(What to do) Count how many lines in this material contain "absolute". The answer is that number alone.
━━ The records ━━
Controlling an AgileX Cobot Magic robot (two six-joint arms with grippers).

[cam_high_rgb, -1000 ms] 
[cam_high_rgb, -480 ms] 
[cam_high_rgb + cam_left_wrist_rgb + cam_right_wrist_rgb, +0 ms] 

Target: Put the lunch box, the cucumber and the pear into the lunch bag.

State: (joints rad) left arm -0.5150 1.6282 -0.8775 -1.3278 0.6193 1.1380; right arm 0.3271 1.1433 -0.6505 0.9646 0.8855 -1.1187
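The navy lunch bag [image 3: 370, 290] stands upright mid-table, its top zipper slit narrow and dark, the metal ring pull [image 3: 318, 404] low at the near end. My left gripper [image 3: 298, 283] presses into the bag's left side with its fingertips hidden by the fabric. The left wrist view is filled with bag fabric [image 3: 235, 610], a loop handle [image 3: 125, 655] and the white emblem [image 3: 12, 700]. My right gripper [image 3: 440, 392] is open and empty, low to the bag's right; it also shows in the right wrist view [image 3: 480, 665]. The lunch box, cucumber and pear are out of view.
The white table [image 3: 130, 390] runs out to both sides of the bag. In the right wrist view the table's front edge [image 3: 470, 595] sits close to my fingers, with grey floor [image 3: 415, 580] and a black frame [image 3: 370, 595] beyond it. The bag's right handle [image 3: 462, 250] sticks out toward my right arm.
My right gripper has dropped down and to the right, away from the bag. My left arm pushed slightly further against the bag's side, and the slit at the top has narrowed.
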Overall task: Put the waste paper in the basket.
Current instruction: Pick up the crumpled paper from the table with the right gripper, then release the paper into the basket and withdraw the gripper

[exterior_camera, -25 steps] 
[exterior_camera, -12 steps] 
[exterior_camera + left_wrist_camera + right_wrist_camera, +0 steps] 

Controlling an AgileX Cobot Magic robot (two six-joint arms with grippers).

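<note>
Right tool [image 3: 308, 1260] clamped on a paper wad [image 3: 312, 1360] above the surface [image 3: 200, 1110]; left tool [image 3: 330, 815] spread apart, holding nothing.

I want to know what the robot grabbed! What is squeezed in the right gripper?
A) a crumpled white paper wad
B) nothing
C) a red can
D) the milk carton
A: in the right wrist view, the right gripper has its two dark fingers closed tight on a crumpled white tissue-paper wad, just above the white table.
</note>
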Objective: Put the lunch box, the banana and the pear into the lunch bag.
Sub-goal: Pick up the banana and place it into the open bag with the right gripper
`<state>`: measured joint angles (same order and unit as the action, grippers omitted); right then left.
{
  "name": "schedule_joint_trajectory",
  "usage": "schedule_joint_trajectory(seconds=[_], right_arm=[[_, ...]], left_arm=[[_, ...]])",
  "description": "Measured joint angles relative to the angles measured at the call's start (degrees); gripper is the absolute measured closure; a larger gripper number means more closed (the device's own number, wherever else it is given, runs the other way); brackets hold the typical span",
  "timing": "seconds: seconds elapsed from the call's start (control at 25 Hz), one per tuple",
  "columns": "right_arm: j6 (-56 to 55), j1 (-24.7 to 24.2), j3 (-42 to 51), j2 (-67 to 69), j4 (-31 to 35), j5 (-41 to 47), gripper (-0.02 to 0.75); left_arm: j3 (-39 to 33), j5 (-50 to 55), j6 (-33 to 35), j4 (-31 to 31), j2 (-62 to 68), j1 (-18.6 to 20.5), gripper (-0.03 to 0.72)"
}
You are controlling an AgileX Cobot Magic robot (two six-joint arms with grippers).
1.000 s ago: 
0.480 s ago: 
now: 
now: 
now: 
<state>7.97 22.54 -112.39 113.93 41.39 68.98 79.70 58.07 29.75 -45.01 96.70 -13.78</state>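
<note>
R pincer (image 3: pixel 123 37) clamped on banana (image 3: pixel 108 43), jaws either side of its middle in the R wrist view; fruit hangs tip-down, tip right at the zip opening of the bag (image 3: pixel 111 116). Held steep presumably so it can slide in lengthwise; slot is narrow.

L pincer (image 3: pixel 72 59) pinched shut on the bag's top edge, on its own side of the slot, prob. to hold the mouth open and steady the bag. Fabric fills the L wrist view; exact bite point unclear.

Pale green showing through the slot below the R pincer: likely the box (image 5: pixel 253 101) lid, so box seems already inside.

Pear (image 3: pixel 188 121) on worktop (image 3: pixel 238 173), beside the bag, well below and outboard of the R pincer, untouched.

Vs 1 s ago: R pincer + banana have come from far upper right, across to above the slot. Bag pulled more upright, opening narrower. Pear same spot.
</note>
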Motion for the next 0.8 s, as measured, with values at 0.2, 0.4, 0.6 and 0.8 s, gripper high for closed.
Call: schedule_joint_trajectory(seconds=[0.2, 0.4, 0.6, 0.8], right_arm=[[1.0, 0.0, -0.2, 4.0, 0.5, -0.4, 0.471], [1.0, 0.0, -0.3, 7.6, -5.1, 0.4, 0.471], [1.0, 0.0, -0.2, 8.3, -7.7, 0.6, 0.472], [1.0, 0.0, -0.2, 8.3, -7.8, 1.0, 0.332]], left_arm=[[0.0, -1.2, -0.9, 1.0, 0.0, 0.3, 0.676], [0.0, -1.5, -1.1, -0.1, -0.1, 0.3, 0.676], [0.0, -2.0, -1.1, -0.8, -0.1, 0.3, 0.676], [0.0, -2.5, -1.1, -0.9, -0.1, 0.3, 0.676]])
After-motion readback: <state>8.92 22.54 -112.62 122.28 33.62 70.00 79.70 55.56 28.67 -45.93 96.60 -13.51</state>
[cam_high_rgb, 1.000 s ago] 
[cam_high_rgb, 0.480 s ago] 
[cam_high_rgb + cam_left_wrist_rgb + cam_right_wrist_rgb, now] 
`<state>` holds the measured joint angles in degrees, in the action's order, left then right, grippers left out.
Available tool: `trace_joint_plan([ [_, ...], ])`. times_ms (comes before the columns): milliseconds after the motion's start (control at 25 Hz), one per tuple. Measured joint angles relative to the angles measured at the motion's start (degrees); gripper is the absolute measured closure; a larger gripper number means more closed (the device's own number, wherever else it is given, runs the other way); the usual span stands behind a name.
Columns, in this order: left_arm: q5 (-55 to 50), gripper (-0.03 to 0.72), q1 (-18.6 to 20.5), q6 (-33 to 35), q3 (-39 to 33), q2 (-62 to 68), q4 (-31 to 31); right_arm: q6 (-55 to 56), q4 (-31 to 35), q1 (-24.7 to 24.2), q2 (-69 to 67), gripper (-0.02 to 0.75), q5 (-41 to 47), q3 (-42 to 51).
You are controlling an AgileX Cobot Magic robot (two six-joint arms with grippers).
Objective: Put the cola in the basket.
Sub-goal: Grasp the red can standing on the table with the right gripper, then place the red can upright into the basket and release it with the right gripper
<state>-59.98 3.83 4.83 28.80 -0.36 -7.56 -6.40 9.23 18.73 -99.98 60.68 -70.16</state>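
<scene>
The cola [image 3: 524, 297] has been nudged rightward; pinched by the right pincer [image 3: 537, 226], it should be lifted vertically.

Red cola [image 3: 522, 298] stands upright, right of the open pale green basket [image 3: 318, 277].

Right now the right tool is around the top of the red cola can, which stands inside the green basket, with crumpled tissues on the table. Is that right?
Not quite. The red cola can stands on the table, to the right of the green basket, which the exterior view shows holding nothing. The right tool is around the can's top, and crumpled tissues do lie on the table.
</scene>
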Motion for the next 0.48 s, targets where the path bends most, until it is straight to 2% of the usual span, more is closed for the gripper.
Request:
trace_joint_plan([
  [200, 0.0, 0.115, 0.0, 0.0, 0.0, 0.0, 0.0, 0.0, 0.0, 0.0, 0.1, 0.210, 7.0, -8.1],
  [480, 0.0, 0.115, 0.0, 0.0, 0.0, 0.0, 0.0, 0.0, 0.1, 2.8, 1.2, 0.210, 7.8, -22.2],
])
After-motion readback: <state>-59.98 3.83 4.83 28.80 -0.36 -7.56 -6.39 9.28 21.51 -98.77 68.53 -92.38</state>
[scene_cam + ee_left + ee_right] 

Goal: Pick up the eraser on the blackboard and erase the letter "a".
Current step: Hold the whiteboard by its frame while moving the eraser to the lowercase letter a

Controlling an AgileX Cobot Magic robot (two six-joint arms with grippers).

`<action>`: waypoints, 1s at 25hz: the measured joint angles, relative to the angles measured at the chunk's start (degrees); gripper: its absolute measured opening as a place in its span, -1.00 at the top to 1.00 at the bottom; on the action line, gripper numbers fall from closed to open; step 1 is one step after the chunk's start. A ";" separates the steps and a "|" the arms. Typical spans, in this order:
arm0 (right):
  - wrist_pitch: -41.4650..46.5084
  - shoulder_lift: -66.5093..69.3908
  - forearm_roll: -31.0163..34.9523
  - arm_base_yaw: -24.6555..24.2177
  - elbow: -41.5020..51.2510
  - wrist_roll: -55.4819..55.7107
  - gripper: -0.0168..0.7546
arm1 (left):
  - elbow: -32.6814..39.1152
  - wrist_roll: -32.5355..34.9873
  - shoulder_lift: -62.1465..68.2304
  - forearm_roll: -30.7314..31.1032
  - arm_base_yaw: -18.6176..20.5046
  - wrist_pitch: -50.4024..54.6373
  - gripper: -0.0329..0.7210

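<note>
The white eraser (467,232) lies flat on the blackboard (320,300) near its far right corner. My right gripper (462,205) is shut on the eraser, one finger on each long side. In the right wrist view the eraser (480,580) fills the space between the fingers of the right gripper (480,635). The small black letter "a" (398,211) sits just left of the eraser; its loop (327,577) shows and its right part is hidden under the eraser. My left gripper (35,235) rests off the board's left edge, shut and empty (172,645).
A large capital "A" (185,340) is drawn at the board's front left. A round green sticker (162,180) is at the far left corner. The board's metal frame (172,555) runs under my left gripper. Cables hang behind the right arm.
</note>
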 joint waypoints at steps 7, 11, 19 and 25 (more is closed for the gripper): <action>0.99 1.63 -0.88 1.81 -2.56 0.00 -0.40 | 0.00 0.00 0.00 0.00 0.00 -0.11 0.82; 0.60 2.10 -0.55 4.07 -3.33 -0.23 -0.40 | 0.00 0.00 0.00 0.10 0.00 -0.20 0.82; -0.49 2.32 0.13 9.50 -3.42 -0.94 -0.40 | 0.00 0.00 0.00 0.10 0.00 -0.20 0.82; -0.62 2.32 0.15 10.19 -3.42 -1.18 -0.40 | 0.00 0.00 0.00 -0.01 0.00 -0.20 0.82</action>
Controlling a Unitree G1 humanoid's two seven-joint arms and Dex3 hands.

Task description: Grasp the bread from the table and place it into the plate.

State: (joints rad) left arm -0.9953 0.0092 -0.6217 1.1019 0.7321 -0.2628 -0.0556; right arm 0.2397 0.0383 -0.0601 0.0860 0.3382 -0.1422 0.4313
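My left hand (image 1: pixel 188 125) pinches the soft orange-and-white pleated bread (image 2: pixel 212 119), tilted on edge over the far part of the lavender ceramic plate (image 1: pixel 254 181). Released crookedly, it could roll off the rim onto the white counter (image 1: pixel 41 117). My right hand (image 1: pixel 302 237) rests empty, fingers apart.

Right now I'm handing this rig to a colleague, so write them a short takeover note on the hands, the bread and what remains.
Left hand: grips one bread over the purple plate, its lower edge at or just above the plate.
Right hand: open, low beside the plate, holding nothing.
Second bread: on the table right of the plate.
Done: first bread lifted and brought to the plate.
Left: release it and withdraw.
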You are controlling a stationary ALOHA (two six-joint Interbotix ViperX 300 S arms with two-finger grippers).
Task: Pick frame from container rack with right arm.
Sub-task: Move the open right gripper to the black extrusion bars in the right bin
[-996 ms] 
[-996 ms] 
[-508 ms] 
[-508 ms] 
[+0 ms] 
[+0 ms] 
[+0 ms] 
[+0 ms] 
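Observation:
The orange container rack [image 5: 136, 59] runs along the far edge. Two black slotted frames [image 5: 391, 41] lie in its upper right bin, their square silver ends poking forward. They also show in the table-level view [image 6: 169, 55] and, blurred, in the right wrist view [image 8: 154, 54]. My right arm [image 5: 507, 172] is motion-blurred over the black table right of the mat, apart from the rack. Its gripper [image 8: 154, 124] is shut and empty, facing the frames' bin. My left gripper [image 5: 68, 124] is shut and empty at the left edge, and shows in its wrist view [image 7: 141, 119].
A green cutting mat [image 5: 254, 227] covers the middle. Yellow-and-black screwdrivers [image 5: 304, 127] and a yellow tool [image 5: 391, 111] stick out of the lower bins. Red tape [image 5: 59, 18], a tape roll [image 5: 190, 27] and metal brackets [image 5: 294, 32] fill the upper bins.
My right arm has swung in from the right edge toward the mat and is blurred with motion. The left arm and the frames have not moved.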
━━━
(Answer section) 3